In the same month, prominent biologist Richard Dawkins was quoted saying the following about Liberty University: “If it’s really true that the museum at Liberty University has dinosaur fossils which are labeled as being 3,000 years old, then that is an educational disgrace. It is debauching the whole idea of a university, and I would strongly encourage any members of Liberty University who may be here, to leave and go to a proper university.” In December, 1991 Creation reported, Arlton C. Murray “excavated a dinosaur for Liberty University’s museum”, which proclaimed “this dinosaur was the first of its kind in any creationist museum.”

[Some links deleted]

The sorry academic standards at religious schools came to a head in this country eight years ago when the University of California system rejected some of the college preparatory courses at Christian schools:

The suit filed in the United States District Court for the Central District of California alleged that the university system’s rejection of several courses, including a history course, a government course, and science courses, was “viewpoint discrimination” that violated the constitutional rights of applicants from Christian schools whose high school coursework is deemed inadequate preparation for college. The books in particular were published by A Beka Books and Bob Jones University Press. They contained problems such as statements that where science and the Bible contradict, the student must choose the Bible, and judgment of the value of American historical figures on their religion. The UC board concluded that those books did not offer proper preparatory instruction for the university. The lawsuit was brought by the parents of six children who had not been rejected from the university, but were required to take additional, remedial courses. In August 2006, the case was allowed to proceed against the university while lawsuits against individual school officials were thrown out.

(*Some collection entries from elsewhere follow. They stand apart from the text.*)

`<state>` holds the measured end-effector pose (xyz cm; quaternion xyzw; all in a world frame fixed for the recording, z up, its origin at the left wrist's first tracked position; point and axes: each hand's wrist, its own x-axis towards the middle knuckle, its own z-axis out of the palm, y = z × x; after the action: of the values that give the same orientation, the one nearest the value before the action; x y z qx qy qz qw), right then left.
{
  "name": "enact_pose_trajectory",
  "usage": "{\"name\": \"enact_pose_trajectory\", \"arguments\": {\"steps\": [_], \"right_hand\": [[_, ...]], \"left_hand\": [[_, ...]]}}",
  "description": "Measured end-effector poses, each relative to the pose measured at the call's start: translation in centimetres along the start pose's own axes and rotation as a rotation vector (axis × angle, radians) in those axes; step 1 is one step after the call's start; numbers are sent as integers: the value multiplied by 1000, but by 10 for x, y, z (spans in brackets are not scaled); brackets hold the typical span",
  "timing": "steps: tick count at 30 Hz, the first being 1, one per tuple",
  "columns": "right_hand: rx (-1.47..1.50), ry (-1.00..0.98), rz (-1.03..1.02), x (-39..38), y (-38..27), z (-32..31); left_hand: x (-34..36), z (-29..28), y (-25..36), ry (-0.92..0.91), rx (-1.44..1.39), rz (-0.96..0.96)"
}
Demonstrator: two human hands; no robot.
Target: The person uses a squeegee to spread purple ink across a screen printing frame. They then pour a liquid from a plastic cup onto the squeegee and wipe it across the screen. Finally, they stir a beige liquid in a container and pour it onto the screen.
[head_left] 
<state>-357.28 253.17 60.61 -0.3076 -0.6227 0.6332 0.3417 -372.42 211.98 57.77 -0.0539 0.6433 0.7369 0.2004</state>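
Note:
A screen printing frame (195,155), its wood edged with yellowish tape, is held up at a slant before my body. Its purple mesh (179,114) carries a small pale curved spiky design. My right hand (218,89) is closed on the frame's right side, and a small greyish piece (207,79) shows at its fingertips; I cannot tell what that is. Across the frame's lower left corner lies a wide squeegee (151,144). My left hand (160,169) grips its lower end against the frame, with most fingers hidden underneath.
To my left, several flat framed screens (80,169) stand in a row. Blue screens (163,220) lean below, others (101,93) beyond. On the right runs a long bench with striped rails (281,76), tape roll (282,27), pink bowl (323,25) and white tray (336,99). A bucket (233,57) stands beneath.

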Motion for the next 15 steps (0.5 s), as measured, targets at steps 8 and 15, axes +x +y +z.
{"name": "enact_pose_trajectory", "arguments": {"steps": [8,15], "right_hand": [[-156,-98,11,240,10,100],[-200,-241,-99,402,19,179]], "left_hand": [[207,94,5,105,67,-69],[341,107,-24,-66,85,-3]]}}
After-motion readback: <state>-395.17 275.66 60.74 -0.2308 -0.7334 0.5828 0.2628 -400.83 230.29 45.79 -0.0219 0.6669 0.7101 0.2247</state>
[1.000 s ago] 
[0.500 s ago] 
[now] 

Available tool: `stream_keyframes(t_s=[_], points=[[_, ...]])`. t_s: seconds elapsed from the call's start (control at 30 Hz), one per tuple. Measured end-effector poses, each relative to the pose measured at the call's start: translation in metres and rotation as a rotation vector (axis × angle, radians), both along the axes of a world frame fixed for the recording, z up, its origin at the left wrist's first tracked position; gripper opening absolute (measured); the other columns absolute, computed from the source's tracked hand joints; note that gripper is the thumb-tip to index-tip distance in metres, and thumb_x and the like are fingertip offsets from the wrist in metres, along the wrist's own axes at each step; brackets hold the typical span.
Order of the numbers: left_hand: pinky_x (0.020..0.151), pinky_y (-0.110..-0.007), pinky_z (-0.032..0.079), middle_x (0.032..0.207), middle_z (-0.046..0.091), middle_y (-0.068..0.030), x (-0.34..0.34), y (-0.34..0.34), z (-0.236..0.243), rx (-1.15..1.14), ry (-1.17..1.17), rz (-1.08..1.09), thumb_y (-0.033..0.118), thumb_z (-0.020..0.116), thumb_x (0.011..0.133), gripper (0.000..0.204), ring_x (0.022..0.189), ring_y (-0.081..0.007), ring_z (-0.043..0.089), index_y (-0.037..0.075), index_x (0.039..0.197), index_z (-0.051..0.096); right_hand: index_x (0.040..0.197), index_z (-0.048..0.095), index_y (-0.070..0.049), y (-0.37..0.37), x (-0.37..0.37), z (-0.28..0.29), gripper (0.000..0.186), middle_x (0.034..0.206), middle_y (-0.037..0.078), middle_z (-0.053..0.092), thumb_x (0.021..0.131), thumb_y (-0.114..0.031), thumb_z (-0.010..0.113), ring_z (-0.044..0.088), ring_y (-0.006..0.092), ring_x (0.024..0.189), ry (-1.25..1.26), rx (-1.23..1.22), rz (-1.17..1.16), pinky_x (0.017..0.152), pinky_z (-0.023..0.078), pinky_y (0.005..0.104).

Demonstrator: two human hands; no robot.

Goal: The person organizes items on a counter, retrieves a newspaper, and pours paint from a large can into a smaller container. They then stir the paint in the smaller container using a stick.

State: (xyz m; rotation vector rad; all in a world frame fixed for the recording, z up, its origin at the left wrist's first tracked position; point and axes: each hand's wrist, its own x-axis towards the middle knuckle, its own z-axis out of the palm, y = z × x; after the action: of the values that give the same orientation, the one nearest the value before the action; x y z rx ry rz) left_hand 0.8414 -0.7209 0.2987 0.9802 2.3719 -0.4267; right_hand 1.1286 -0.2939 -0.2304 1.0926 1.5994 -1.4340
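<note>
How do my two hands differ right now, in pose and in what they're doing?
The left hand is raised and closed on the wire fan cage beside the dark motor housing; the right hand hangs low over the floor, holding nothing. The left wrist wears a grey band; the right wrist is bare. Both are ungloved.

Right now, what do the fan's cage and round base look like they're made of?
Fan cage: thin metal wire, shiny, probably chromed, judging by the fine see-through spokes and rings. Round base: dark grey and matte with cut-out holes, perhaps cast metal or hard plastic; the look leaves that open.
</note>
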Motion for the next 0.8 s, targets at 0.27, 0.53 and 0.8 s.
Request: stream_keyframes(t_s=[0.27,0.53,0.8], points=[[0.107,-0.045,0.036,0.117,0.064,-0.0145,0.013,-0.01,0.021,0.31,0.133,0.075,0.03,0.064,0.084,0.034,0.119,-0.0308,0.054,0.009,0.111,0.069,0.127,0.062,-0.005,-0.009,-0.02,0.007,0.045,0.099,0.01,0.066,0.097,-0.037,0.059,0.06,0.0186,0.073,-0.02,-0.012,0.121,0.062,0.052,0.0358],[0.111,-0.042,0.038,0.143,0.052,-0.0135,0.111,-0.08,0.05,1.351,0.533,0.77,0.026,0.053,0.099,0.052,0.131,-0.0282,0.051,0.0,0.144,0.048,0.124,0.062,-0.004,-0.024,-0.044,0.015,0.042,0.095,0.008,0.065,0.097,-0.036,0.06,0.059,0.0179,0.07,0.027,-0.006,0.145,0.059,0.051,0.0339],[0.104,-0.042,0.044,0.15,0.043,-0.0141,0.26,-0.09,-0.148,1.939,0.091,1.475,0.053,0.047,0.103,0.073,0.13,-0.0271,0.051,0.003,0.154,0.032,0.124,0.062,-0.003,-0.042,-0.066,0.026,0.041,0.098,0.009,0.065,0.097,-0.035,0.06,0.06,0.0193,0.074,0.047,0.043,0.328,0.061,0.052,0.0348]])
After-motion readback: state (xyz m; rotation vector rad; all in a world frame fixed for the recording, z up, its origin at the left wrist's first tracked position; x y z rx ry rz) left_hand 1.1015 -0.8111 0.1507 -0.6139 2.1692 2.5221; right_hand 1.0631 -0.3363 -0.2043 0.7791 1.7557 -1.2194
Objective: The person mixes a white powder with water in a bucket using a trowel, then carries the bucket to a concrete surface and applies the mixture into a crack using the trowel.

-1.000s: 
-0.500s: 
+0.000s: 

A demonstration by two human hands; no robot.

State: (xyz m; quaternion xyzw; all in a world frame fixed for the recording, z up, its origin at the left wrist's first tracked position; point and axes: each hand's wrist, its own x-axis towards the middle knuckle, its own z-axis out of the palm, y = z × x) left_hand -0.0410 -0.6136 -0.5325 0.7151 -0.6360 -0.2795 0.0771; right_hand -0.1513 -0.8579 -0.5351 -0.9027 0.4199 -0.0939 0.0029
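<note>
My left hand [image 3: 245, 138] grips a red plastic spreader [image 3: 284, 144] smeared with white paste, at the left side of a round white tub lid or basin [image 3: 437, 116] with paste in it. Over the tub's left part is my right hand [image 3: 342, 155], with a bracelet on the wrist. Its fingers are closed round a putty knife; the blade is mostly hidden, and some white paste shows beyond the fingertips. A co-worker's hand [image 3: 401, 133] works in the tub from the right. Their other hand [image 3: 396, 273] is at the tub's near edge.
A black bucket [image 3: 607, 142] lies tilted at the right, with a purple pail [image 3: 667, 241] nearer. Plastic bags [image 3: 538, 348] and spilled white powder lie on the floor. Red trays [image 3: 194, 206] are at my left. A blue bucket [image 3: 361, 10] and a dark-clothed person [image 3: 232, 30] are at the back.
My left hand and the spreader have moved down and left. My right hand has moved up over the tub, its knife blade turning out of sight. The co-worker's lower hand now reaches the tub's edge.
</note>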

The Association retained leading intelligent design proponent Michael Behe to testify in the case as an expert witness. Behe’s expert witness report claimed that the Christian textbooks were excellent works for high school students and he defended that view in a deposition.

[Some links deleted]

The choice of Michael Behe was probably not a wise one. Behe is a legitimate college professor of biochemistry at Lehigh University, but he has some bizarre views of science. I have previously reviewed his book Darwin’s Black Box and also his The Edge of Evolution. When parents sued the Dover Area School District over the introduction of Intelligent Design into the science curriculum in 2005 Behe was one of the defense witnesses. The PBS documentary Judgment Day re-enacted Behe’s testimony wherein he had to defend his statements regarding some basic biochemistry. Despite claiming there was no published science contradicting his position, he had to admit he had not read anything from a pile of published material presented to him on cross examination.

There are many who do serious science while holding deep religious convictions. One such would be Kenneth Miller of Brown University, who is the co-author of a series of biology texts and who also continually works in the public defense of modern biological science, especially against attacks by creationists. Miller also testified at the Kitzmiller v. Dover Area School District case, wherein the plaintiffs won their case while key defenders of creationism were exposed as perjurers.

I followed the Kitzmiller case in the news as events unfolded and was not surprised at the finding of perjury on the part of the creationists. My observation has long been that you cannot do very much religion without a load of perjury.